Moratuwa is well known for its carpentry and furniture and its coastal fisheries industry. Moratuwa is linked to Dehiwala-Mount Lavinia and Colombo via Galle Road. The coastal railway from Colombo to Matara runs through Moratuwa, and railway stations at Angulana, Lunawa, Moratuwa, Koralawella and Egodauyana serve the residents of Moratuwa, it added.
Nonetheless, the lack of urban safety may be a hindrance to women participating in Sri Lanka’s labour force, the WB said. It however discounted the impact that the COVID-19 Pandemic has, on women’s participation in the labour force.
Inadequate infrastructure, lack of comfort and safety in public transport are some of the key issues for Sri Lanka’s low female labour force participation rate which was at a low of 33.6 per cent as opposed to that of men at 73 per cent as per 2018 official data, the WB said.
In that context, the country’s declining female labour force participation should be addressed by understanding the concerns affecting women, the WB study said.
Various factors contribute to women’s perception of safety and a ‘few’ of those factors include condition of physical infrastructure such as availability of streetlights, well-designed walkways ‘led’ by pavements, public toilets and drinking water facilities, the WB said.

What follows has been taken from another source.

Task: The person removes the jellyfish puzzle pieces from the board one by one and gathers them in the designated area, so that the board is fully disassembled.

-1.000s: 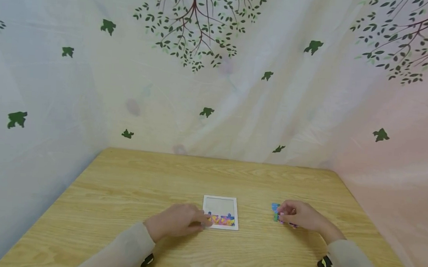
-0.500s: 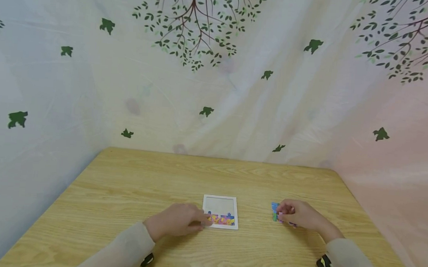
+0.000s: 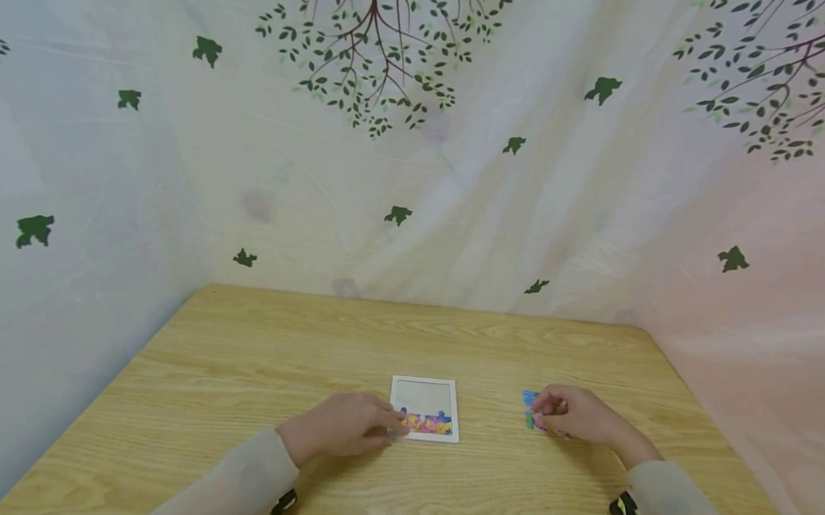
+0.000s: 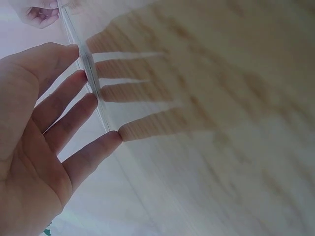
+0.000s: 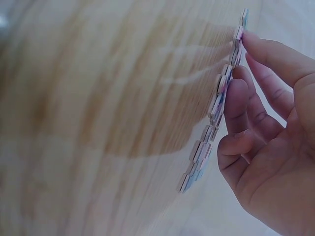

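Note:
A white-rimmed puzzle frame [image 3: 456, 416] lies on the table, joined jigsaw pieces [image 3: 438, 425] in yellow, pink and blue filling its near part. My left hand [image 3: 343, 426] rests at the frame's near-left corner. In the left wrist view its loosely extended fingertips lie along the frame's edge [image 4: 90, 73]. Right of the frame, my right hand [image 3: 581, 414] bends over loose jigsaw pieces [image 3: 529, 397], blue, green and pink, partly hidden beneath it. Its thumb and forefinger pinch a pinkish puzzle piece [image 5: 238, 33] at the top of the group, while the other fingers curl close by.
The wood-grain table [image 3: 292, 337] ends at a printed curtain [image 3: 450, 236] with branches and green birds, which also hangs along both sides. Dark wrist devices [image 3: 626, 512] sit below both sleeves.
Both hands stay nearly where they were. Under the right fingers the loose pieces shift slightly, and a small gap shows between the blue and green ones.

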The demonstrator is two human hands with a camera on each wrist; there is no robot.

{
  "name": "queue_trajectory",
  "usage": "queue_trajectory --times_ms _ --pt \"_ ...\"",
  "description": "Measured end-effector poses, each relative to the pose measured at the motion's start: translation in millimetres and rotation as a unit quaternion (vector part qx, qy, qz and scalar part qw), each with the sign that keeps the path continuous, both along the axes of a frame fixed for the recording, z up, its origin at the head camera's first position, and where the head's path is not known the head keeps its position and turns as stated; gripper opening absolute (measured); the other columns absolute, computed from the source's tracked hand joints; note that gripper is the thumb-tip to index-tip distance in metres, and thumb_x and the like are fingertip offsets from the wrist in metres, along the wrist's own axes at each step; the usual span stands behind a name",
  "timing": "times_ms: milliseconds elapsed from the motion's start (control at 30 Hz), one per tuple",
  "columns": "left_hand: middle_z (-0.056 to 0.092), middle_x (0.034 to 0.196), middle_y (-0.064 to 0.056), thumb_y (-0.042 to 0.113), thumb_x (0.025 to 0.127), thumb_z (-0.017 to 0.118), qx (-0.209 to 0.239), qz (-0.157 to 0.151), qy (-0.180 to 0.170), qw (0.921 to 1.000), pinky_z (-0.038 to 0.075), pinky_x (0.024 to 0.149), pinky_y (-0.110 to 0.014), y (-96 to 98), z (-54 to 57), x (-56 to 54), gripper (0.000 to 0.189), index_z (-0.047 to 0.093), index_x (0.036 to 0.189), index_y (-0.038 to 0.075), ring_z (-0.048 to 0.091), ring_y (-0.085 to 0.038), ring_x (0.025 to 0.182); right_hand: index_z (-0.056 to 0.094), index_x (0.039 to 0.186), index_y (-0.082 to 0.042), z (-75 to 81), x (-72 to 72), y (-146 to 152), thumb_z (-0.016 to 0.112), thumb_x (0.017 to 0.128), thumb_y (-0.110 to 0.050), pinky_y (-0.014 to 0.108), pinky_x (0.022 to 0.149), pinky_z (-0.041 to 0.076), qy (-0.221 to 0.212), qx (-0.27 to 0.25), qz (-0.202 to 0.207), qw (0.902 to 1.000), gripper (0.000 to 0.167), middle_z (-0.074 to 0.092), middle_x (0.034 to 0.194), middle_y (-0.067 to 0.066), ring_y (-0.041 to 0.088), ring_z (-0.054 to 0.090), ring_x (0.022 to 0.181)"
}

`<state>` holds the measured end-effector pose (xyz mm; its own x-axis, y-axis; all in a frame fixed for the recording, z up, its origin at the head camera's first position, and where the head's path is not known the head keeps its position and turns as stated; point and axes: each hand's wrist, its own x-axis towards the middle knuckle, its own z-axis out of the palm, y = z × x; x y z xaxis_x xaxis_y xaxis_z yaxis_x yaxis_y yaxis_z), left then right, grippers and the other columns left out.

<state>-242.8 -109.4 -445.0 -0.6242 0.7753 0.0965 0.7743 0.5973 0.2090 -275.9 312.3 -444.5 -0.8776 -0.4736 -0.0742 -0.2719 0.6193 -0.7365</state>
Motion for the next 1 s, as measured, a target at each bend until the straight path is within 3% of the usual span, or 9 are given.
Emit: queue_trajectory --times_ms 400,567,667,833,1000 --pt "0.071 0.117 0.004 0.019 0.101 0.07 0.002 -0.013 0.024 0.9996 0.056 0.084 -0.022 7.7 4.3 1.3 0.014 0.079 0.11 0.02 0.064 -0.007 0.099 0.066 0.108 -0.002 3.4 -2.8 0 0.069 0.1 -0.015 0.02 0.051 0.045 -0.001 -0.003 0.006 1.0 0.015 0.065 0.088 0.008 0.01 0.053 0.061" --pt "0.072 0.12 0.0 0.015 0.101 0.069 0.007 -0.031 0.021 0.9993 0.054 0.096 -0.025 7.9 -0.3 -1.3 0.016 0.078 0.114 0.015 0.065 -0.012 0.108 0.066 0.11 -0.001 5.9 -2.4 -7 0.069 0.1 -0.012 0.019 0.048 0.042 0.009 0.0 0.018 0.9998 0.016 0.064 0.091 0.007 0.009 0.053 0.061" --pt "0.073 0.12 0.0 0.012 0.1 0.068 0.01 -0.037 0.01 0.9992 0.053 0.1 -0.026 8.1 -2.3 -2.9 0.018 0.077 0.116 0.013 0.066 -0.012 0.112 0.067 0.11 -0.001 6.0 -2.2 -14 0.072 0.098 -0.013 0.02 0.051 0.045 0.021 0.002 0.025 0.9995 0.018 0.063 0.092 0.005 0.01 0.055 0.067" --pt "0.073 0.114 0.003 0.011 0.1 0.069 0.012 -0.035 -0.005 0.9993 0.054 0.093 -0.022 9.4 -1.5 -3.8 0.016 0.075 0.115 0.013 0.064 -0.006 0.102 0.069 0.108 -0.006 5.7 -2.5 -30 0.076 0.095 -0.017 0.023 0.063 0.05 0.047 0.015 0.036 0.9982 0.018 0.062 0.092 0.001 0.012 0.056 0.077" --pt "0.071 0.111 0.004 0.014 0.1 0.069 -0.002 -0.049 0.028 0.9984 0.054 0.088 -0.022 11.2 0.6 -3.0 0.022 0.075 0.121 0.016 0.06 -0.004 0.092 0.07 0.107 -0.007 6.0 -3.5 -49 0.076 0.095 -0.016 0.022 0.063 0.049 0.042 0.013 0.05 0.9977 0.016 0.063 0.092 0.001 0.011 0.055 0.077"
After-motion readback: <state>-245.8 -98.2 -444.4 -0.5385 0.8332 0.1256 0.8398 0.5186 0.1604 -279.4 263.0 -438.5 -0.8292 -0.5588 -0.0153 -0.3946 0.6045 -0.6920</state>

Research globally has shown that lack of safe mobility has larger implications for vulnerable groups such as women, differently abled and children. Presence of Police or security personnel, shops and vendors, availability of public transport including para transit also impacts women’s perception of safety and her mobility choices. To encourage girls and women to use public spaces freely and without any hesitation, it is important to ensure that their travel needs and concerns are understood and incorporated in planning of public spaces and public transport systems, the WB said.

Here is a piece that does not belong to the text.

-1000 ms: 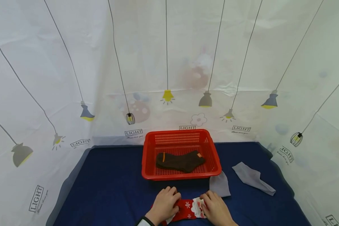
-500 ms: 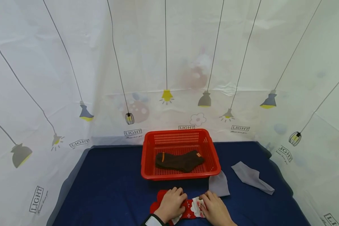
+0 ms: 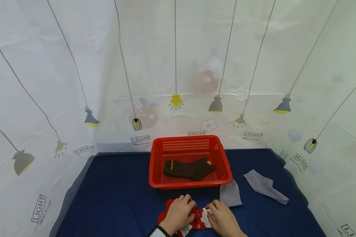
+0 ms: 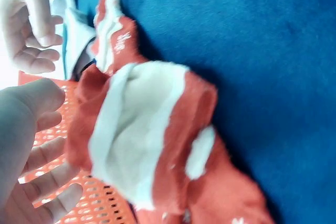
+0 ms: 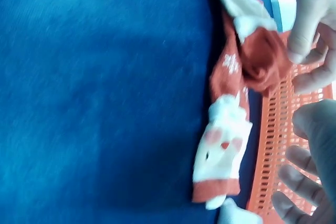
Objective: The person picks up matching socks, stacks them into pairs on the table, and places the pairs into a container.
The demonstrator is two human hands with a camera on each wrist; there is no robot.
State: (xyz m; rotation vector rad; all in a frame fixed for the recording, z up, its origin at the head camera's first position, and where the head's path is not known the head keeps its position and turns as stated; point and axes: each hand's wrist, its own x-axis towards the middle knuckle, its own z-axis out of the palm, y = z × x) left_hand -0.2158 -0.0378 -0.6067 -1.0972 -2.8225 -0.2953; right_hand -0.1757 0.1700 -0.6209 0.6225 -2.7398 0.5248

Strengthening informal transport like non-motorised vehicles (bicycles) and light motor vehicles which serve as first/ last mile connectivity to one’s origin and destination could be a useful way of ensuring safe travelling. Often people especially women forego opportunities available in the city due to weak, unsafe or expensive first/ last mile connectivity options.
Time poverty or having insufficient time led by poor urban infrastucture is another reason for women to lose out on opportunities when transport options are infrequent or inadequate.
Urbanisation has posed significant challenges for sustainable growth and development of cities around the world. In Colombo Metropolitan Area, urban challenges such as increased traffic congestion, inadequate infrastructure, lack of comfort and safety in public transport are some of the key issues, the WB said.